START Given data

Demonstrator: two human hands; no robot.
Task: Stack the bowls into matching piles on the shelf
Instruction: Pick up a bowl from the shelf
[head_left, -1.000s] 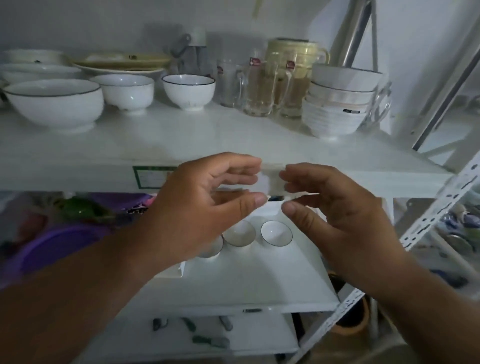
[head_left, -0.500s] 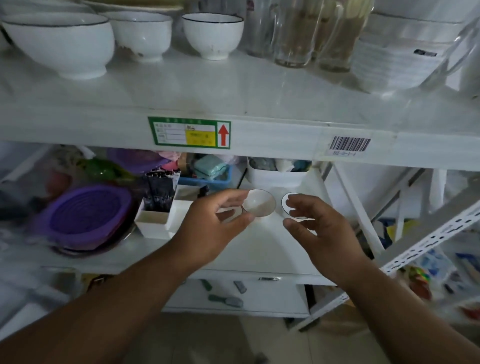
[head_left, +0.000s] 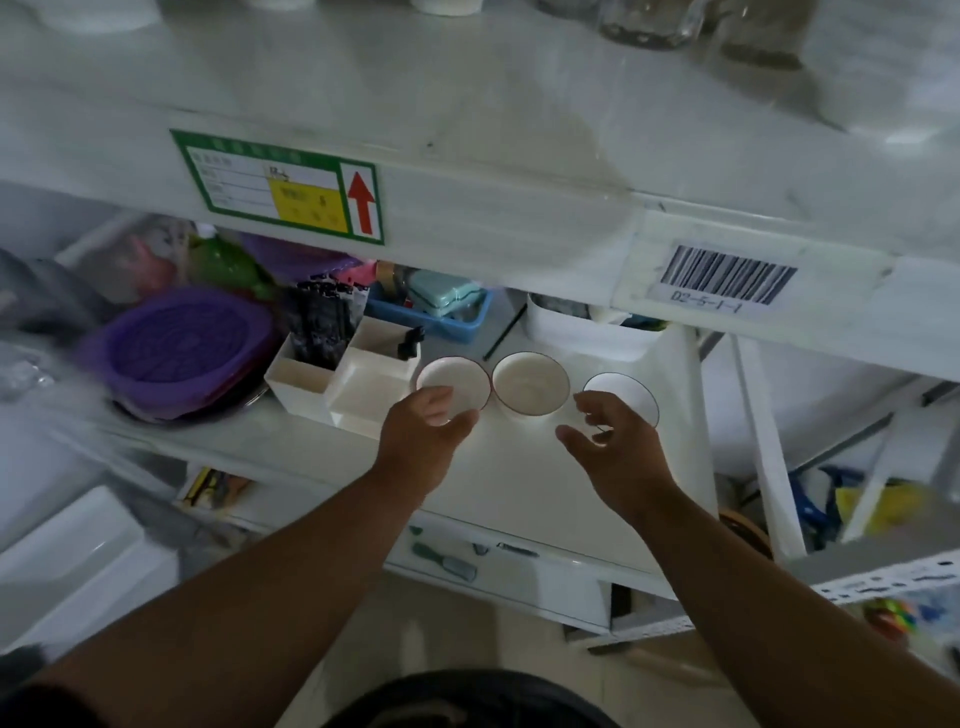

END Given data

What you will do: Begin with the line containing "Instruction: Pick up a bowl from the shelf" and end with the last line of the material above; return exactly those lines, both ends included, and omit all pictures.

Written answer:
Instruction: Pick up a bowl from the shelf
[head_left, -1.000s] 
[head_left, -0.500s] 
[head_left, +0.000s] 

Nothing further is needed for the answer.